#### INSTRUCTIONS FOR THE TASK:
Check every line of the entries for "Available", and copy the lines that hold it.

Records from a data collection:
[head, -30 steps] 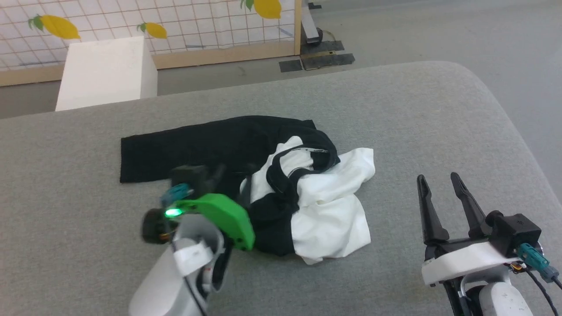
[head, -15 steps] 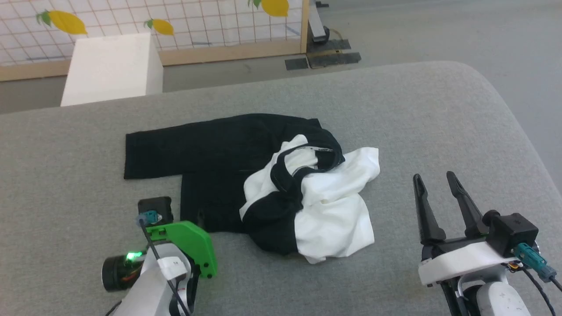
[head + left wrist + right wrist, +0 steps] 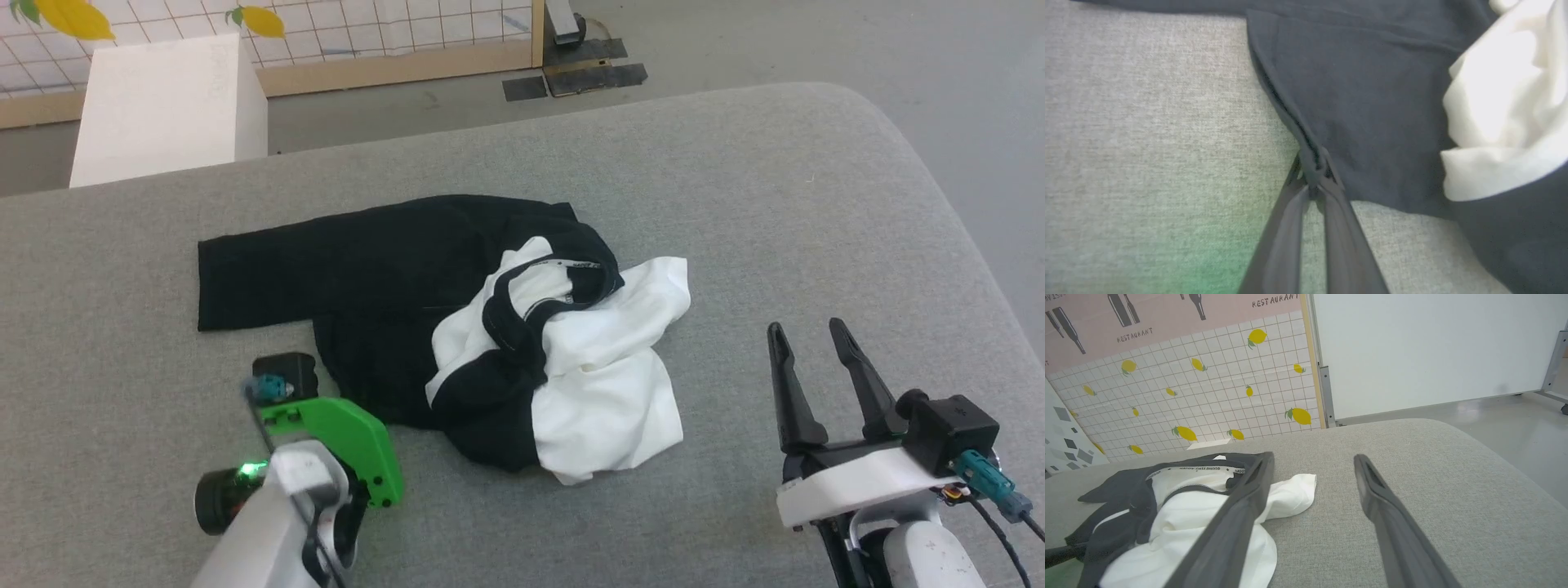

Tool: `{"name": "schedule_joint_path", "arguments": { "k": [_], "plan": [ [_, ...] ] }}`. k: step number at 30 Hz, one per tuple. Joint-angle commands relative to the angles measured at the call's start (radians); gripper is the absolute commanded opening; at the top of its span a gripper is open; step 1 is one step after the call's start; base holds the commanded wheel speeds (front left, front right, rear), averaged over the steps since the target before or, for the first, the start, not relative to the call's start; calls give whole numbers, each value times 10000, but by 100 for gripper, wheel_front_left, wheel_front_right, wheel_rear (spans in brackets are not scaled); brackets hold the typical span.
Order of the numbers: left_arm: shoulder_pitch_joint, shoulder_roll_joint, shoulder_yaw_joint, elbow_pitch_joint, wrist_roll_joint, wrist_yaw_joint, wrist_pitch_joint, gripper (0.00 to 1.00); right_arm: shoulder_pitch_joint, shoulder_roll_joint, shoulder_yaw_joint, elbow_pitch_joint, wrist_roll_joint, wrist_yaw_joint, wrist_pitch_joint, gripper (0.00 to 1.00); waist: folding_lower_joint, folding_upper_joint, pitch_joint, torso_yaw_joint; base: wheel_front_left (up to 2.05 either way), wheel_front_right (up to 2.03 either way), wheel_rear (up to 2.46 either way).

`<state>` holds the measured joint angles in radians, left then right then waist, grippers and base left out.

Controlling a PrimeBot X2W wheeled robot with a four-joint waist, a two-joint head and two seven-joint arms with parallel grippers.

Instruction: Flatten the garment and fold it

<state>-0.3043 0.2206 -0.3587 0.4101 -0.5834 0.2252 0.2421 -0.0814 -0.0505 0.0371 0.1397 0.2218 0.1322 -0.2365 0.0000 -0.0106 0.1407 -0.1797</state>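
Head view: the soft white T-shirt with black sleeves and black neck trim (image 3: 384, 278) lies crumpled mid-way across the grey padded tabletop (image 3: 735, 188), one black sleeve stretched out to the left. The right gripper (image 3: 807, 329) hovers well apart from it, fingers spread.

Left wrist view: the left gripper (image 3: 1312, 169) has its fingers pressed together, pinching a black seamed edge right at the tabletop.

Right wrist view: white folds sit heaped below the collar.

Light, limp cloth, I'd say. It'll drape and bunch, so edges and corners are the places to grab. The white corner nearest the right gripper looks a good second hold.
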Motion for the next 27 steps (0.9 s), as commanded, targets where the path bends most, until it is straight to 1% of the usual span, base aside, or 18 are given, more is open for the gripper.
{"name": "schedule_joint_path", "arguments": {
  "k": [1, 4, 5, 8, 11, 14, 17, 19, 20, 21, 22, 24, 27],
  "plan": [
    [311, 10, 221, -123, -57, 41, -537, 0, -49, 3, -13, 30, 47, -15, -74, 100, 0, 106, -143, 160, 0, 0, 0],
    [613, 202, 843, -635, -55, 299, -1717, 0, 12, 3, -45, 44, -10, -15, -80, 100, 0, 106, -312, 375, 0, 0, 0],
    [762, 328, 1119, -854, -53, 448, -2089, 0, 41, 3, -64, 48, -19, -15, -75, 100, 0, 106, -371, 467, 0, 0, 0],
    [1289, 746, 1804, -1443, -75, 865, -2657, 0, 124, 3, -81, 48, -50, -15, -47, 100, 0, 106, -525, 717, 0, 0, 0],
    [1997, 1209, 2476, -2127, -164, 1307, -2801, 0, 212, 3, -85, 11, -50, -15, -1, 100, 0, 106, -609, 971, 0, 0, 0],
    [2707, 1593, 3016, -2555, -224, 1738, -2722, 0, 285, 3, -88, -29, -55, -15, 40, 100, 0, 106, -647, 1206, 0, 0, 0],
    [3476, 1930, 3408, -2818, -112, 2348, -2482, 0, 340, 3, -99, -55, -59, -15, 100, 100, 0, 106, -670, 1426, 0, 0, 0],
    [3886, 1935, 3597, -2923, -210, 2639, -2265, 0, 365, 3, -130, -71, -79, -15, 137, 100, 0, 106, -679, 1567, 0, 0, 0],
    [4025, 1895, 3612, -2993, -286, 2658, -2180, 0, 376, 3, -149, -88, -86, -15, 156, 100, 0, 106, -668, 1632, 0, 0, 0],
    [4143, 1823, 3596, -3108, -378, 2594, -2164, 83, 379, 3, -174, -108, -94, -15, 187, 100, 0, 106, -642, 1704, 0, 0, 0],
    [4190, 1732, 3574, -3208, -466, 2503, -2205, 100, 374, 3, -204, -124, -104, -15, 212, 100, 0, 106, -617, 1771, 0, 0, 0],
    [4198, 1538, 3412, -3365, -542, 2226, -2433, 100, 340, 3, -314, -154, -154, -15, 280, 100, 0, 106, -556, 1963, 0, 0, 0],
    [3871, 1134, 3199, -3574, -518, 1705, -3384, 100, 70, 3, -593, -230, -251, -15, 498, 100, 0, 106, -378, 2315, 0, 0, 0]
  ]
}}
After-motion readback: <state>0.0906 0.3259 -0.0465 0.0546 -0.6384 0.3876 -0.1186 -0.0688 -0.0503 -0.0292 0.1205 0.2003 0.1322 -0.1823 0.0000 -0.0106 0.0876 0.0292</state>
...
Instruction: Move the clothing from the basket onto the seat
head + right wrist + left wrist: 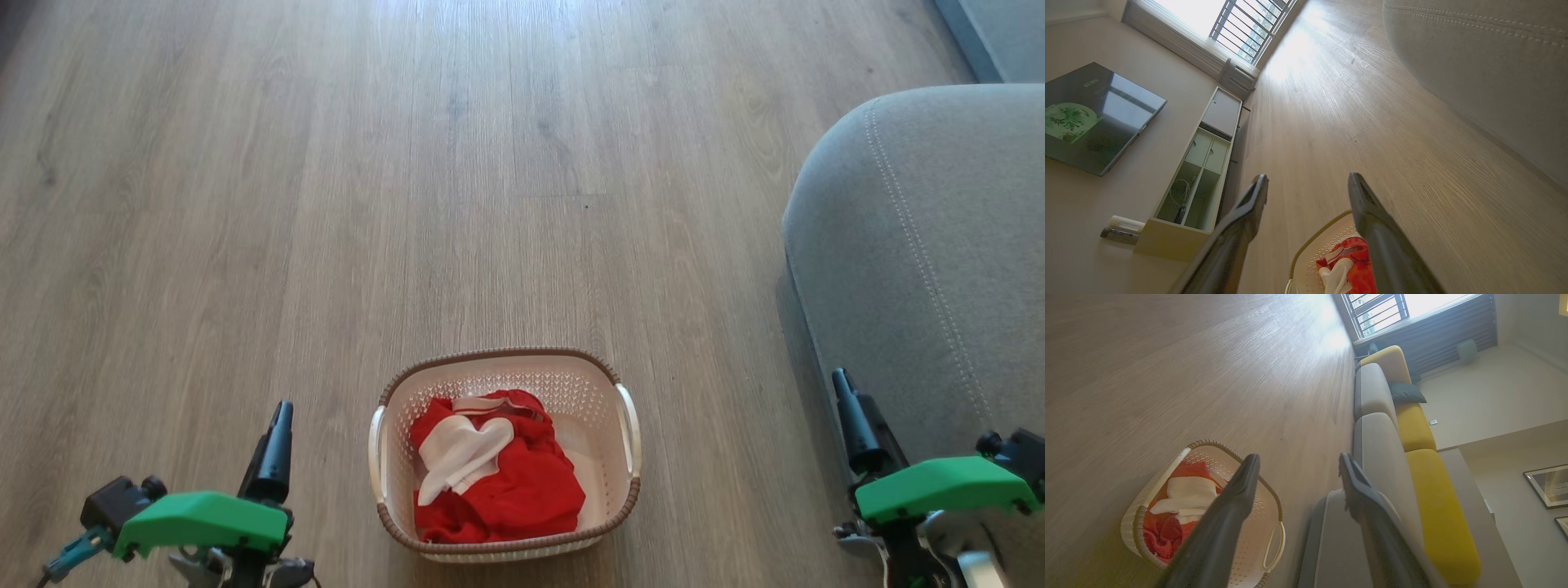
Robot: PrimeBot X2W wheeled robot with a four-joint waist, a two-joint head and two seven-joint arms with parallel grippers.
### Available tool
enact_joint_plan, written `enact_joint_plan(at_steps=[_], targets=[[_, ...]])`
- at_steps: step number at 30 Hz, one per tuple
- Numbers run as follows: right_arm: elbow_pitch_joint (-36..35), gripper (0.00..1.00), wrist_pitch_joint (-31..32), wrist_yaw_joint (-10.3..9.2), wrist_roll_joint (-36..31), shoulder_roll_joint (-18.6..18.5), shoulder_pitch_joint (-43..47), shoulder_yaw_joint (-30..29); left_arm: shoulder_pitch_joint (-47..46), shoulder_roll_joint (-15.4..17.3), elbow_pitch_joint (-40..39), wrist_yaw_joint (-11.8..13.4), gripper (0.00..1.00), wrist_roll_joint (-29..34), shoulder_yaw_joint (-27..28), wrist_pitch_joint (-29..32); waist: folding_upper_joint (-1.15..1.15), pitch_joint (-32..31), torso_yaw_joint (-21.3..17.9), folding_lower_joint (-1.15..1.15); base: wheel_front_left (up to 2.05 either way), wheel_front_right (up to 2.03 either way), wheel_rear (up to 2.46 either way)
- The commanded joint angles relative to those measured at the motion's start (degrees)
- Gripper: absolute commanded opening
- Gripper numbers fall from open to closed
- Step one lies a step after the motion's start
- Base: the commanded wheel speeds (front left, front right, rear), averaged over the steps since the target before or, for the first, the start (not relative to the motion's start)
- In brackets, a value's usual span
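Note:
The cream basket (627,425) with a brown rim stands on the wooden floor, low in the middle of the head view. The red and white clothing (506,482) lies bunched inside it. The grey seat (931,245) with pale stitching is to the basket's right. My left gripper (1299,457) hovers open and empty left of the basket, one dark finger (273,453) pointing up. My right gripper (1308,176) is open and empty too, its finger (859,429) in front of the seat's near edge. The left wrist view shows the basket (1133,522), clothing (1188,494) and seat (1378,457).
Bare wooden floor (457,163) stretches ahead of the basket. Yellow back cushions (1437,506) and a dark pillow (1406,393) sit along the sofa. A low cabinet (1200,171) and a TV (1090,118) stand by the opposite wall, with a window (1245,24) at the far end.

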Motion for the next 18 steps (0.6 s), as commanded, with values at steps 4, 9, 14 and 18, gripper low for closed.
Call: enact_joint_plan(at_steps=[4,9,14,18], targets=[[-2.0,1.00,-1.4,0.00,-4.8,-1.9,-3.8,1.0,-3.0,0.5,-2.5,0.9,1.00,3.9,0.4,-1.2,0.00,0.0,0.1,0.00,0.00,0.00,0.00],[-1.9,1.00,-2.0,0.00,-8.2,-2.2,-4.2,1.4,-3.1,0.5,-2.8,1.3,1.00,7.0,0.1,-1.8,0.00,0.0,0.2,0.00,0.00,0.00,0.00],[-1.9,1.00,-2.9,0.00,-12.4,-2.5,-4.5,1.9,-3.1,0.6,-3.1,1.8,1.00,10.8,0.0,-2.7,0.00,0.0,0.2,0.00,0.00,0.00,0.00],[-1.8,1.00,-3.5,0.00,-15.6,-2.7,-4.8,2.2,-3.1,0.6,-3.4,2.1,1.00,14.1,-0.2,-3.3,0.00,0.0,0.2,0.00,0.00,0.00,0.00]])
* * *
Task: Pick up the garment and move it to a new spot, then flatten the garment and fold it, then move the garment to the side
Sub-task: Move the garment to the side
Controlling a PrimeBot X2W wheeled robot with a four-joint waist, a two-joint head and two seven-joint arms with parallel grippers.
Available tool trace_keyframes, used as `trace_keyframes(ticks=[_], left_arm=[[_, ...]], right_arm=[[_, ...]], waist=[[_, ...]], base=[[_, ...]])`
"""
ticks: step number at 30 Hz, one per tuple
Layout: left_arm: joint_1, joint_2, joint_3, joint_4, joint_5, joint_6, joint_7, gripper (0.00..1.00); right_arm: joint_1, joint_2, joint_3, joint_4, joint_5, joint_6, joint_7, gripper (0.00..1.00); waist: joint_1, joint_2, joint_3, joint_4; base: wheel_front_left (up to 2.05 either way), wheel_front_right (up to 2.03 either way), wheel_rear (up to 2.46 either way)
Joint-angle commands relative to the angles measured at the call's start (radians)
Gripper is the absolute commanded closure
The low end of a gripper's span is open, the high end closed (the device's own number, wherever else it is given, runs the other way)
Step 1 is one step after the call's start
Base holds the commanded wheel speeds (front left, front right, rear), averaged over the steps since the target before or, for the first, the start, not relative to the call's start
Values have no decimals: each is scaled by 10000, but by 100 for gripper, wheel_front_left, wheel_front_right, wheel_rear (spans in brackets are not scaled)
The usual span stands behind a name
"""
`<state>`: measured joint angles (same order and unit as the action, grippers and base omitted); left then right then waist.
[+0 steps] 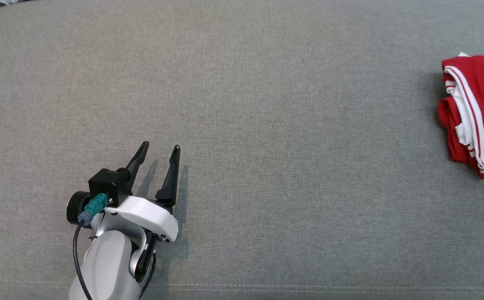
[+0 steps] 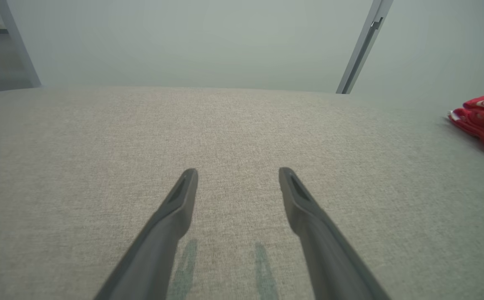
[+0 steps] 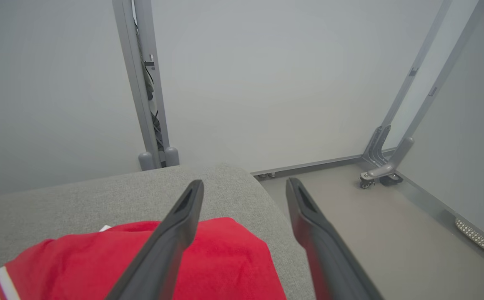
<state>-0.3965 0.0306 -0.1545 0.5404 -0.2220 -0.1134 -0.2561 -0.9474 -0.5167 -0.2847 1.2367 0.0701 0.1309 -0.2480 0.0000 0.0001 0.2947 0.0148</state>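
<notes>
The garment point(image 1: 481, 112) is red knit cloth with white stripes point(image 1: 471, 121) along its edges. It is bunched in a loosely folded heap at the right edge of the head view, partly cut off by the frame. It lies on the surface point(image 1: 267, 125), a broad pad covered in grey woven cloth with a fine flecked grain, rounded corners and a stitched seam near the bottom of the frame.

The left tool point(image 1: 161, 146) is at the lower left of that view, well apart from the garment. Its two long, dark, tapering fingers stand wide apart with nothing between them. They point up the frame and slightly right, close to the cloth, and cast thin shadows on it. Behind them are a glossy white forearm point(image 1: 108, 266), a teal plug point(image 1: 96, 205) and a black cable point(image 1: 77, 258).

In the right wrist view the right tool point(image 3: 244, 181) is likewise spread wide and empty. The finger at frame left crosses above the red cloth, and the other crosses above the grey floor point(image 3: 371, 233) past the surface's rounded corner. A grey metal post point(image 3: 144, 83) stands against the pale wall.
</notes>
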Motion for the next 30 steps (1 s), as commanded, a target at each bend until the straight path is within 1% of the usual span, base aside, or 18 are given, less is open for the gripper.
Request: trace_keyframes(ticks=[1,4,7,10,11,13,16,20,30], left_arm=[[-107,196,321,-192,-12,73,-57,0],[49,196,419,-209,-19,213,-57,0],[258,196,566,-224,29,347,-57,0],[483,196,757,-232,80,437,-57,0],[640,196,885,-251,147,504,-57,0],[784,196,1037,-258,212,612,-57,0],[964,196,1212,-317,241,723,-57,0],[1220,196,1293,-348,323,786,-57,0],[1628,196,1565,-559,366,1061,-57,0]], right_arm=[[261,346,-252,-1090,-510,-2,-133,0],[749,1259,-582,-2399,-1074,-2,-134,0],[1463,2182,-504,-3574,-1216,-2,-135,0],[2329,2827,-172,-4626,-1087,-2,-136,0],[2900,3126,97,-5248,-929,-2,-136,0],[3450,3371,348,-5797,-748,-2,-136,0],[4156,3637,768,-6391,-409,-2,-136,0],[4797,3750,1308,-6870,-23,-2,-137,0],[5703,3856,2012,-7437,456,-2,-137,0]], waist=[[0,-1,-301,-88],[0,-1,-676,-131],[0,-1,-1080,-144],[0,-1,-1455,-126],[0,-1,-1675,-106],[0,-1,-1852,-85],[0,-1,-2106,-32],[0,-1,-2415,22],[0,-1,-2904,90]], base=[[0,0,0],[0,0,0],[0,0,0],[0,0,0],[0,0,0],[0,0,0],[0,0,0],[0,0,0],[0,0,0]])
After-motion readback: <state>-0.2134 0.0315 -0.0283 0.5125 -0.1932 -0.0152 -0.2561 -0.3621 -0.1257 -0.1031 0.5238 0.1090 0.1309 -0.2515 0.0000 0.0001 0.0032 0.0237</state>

#### ANSWER BOX:
### Available tool
Available tool trace_keyframes, used as `trace_keyframes(ticks=[_], left_arm=[[_, ...]], right_arm=[[_, ...]], waist=[[_, ...]], base=[[_, ...]])`

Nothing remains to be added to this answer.